--- SOURCE RECORDS Enclosed Below ---

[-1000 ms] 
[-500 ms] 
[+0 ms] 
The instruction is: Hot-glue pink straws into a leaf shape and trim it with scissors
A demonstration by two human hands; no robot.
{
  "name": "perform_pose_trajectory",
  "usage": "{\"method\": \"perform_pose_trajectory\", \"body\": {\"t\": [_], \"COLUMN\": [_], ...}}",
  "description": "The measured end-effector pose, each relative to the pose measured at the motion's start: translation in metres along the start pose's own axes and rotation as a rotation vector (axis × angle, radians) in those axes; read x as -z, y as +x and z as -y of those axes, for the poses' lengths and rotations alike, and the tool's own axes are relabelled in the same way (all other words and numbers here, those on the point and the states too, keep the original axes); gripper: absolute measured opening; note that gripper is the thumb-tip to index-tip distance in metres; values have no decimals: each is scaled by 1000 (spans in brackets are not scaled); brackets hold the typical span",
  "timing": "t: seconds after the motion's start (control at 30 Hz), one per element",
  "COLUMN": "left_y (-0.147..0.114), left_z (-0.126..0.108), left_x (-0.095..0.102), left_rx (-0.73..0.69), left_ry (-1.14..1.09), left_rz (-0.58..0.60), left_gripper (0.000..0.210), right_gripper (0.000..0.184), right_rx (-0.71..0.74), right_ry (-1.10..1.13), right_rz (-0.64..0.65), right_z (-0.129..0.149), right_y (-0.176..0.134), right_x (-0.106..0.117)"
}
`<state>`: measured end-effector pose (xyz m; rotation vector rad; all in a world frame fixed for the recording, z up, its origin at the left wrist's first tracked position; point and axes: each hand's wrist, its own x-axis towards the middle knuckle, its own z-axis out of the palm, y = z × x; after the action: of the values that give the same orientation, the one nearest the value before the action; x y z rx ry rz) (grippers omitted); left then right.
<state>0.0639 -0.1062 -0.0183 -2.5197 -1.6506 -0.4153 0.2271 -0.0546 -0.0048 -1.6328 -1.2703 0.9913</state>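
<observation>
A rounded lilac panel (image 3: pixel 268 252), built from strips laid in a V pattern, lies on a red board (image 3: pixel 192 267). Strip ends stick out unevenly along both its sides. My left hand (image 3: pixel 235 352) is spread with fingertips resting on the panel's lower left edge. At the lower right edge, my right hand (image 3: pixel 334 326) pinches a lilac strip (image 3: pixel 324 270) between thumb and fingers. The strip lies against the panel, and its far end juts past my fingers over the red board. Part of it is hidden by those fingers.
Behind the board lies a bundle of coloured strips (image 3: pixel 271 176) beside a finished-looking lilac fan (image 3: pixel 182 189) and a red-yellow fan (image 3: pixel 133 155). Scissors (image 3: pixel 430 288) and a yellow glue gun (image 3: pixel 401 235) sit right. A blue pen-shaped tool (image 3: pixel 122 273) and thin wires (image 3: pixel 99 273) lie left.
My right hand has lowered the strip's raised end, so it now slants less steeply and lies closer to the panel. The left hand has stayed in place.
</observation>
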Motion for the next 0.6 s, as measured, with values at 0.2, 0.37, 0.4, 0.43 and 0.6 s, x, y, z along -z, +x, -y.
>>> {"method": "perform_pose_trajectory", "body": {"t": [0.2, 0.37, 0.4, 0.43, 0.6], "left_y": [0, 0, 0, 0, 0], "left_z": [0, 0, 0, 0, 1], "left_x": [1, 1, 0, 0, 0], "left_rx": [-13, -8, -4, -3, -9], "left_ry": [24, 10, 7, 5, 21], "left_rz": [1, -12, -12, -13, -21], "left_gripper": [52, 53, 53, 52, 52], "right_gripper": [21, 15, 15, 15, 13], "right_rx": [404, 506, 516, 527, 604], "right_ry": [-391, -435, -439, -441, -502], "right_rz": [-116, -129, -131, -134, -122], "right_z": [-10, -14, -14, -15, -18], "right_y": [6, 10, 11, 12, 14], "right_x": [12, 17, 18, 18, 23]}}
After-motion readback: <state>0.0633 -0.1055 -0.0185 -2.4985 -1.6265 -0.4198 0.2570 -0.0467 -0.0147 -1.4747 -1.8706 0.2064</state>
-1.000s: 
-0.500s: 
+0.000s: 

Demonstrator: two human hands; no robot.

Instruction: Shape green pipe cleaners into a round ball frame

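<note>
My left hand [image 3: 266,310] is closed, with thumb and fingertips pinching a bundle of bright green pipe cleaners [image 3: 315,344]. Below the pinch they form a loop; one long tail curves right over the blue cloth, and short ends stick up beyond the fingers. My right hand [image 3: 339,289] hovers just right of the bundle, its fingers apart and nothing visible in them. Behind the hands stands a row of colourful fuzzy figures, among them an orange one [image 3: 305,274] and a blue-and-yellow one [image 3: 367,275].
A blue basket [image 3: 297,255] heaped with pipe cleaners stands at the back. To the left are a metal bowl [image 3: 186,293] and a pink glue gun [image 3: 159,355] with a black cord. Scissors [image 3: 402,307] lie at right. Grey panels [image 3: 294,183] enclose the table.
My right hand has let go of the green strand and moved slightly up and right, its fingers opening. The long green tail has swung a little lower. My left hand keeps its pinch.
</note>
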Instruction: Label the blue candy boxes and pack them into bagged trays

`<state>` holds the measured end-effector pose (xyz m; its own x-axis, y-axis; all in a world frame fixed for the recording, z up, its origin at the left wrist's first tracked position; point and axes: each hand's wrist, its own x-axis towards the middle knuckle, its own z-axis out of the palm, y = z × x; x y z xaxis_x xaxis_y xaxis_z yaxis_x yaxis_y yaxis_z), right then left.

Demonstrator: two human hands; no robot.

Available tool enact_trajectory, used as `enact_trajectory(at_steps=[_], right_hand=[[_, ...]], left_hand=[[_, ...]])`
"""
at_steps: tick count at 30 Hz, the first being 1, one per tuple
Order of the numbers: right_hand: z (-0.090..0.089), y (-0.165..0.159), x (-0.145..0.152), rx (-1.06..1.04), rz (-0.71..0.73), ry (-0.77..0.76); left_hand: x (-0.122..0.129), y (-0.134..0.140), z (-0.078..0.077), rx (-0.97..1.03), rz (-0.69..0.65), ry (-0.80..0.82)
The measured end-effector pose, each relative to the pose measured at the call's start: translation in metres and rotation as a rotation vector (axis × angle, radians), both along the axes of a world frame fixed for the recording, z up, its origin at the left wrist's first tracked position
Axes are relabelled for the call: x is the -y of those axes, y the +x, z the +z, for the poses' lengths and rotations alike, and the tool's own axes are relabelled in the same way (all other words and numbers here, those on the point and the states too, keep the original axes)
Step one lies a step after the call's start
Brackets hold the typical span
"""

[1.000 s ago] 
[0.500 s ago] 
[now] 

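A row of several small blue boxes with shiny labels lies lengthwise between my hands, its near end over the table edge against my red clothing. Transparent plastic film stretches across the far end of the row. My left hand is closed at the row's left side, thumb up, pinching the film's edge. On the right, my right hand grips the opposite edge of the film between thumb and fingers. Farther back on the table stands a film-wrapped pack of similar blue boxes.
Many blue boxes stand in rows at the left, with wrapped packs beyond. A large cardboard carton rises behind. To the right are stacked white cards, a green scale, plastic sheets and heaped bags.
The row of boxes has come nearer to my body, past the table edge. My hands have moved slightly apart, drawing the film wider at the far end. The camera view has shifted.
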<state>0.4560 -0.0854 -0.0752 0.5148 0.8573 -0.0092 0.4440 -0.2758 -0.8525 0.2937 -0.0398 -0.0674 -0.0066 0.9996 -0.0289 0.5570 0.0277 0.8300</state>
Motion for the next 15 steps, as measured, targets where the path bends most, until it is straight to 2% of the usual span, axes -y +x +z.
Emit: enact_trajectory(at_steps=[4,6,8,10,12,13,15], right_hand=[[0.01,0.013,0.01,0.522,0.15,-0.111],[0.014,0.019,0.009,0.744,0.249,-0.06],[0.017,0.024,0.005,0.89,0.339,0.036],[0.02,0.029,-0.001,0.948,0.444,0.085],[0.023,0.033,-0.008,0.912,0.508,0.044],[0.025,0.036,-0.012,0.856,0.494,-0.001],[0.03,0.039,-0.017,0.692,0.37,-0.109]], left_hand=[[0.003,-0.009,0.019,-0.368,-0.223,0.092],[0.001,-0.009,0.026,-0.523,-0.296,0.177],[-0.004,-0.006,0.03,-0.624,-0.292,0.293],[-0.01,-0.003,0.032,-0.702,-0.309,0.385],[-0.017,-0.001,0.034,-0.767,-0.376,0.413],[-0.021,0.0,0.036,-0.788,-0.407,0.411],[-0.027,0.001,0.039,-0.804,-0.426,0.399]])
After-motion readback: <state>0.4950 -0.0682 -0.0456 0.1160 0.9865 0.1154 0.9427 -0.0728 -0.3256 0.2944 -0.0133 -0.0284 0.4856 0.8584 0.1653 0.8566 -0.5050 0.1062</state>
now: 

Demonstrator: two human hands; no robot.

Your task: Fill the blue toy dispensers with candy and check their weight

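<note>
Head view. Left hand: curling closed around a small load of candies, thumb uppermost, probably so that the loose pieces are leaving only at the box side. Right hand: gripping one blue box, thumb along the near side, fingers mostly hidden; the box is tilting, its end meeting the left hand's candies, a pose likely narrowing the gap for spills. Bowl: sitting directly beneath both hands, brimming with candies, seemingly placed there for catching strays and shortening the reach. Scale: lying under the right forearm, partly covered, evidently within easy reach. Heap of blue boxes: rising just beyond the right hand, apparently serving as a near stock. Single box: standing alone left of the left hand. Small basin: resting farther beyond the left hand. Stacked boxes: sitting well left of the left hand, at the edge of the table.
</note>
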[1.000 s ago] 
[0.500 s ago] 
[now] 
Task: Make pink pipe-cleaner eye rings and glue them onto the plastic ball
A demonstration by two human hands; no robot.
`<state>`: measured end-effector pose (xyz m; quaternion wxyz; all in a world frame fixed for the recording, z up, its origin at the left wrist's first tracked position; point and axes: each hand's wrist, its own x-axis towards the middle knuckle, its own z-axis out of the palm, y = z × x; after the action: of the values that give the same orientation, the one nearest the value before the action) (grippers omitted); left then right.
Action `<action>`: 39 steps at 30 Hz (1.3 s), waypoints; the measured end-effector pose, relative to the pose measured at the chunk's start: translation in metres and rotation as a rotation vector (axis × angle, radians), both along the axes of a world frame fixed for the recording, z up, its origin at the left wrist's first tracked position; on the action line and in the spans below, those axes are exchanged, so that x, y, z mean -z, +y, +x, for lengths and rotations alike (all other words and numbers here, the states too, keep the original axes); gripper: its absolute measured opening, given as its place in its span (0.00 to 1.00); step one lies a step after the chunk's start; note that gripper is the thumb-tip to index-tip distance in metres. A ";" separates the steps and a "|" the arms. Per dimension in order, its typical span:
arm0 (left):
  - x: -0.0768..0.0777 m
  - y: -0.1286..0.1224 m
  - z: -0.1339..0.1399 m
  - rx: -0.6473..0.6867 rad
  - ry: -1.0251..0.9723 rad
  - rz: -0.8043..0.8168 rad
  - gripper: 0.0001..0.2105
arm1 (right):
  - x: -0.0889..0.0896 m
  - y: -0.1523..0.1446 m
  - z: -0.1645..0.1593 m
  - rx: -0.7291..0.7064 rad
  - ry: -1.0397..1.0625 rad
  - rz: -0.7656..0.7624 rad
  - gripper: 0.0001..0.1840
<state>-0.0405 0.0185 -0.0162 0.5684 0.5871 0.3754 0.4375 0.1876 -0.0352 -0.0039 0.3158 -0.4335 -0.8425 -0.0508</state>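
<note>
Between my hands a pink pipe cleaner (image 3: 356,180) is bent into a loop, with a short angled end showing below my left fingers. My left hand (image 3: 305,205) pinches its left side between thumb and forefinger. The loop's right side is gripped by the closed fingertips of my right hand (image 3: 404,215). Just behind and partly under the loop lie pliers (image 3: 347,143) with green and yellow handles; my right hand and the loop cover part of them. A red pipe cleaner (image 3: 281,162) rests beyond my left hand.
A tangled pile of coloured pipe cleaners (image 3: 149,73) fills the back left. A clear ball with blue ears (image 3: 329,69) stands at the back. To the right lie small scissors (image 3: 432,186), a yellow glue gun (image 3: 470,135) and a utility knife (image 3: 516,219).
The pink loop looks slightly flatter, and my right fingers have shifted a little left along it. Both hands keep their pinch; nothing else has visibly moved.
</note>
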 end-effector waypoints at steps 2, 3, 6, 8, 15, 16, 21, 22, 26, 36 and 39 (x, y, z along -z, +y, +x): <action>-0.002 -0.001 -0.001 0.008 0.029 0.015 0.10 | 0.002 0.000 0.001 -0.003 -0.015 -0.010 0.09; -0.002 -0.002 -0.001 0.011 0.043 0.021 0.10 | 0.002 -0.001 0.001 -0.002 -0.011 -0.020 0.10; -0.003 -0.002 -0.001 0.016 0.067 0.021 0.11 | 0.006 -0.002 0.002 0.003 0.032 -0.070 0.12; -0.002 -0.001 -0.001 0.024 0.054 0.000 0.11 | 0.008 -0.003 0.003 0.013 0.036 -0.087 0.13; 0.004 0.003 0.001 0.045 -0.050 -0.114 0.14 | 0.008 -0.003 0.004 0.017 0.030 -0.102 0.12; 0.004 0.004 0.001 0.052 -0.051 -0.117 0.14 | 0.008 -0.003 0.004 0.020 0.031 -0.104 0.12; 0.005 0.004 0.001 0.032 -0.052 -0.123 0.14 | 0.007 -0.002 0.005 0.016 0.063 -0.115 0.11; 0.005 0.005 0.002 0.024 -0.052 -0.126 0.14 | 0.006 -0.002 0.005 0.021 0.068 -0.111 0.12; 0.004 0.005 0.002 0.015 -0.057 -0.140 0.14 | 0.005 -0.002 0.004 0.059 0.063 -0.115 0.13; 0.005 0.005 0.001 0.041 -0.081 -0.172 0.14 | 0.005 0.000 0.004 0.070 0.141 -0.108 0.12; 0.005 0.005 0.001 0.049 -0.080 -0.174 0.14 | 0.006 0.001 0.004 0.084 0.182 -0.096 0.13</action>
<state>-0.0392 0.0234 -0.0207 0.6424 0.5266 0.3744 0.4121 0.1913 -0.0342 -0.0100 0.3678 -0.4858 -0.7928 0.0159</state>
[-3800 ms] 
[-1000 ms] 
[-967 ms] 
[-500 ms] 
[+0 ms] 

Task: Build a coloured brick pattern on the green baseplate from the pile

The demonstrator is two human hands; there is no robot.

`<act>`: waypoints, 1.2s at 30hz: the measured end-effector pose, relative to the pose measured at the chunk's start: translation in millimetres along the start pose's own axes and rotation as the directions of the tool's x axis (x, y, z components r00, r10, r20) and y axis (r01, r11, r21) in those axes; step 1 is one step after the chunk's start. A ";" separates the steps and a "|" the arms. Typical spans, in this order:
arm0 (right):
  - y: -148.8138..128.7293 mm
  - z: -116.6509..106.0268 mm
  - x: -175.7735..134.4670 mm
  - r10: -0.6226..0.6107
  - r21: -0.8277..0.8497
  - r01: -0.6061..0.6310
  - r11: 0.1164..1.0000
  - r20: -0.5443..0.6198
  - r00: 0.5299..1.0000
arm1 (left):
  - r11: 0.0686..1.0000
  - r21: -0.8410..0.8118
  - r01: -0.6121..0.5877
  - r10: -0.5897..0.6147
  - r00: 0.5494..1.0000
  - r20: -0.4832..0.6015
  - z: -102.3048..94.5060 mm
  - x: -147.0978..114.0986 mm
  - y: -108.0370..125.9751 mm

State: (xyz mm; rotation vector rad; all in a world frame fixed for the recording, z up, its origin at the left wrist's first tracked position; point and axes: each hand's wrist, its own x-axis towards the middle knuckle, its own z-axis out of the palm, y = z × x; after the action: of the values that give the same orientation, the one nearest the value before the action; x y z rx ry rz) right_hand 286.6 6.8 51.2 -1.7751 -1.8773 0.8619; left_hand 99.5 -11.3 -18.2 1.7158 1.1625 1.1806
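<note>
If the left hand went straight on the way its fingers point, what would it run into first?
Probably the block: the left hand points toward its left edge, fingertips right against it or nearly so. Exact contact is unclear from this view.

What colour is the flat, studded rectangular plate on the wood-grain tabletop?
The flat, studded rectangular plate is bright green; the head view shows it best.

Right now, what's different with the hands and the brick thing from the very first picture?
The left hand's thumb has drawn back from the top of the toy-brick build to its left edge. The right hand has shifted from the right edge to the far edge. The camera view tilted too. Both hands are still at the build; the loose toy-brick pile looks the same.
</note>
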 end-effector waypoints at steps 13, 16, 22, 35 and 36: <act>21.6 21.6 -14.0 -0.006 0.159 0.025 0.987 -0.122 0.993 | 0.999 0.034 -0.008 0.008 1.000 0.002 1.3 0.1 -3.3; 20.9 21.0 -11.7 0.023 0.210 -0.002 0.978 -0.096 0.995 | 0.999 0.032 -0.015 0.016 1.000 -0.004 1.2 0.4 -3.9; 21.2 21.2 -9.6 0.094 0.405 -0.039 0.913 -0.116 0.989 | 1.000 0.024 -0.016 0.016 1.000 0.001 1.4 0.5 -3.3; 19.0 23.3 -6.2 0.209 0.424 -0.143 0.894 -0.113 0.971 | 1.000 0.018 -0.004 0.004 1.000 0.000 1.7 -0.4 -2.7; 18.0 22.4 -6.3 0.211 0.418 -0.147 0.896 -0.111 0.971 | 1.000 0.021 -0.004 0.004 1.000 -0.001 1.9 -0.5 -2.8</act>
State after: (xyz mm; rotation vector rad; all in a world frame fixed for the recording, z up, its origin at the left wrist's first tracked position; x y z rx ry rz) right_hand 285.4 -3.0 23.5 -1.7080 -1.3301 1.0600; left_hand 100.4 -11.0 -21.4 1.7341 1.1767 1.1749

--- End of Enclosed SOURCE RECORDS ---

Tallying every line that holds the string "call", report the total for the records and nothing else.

## TASK ANSWER
3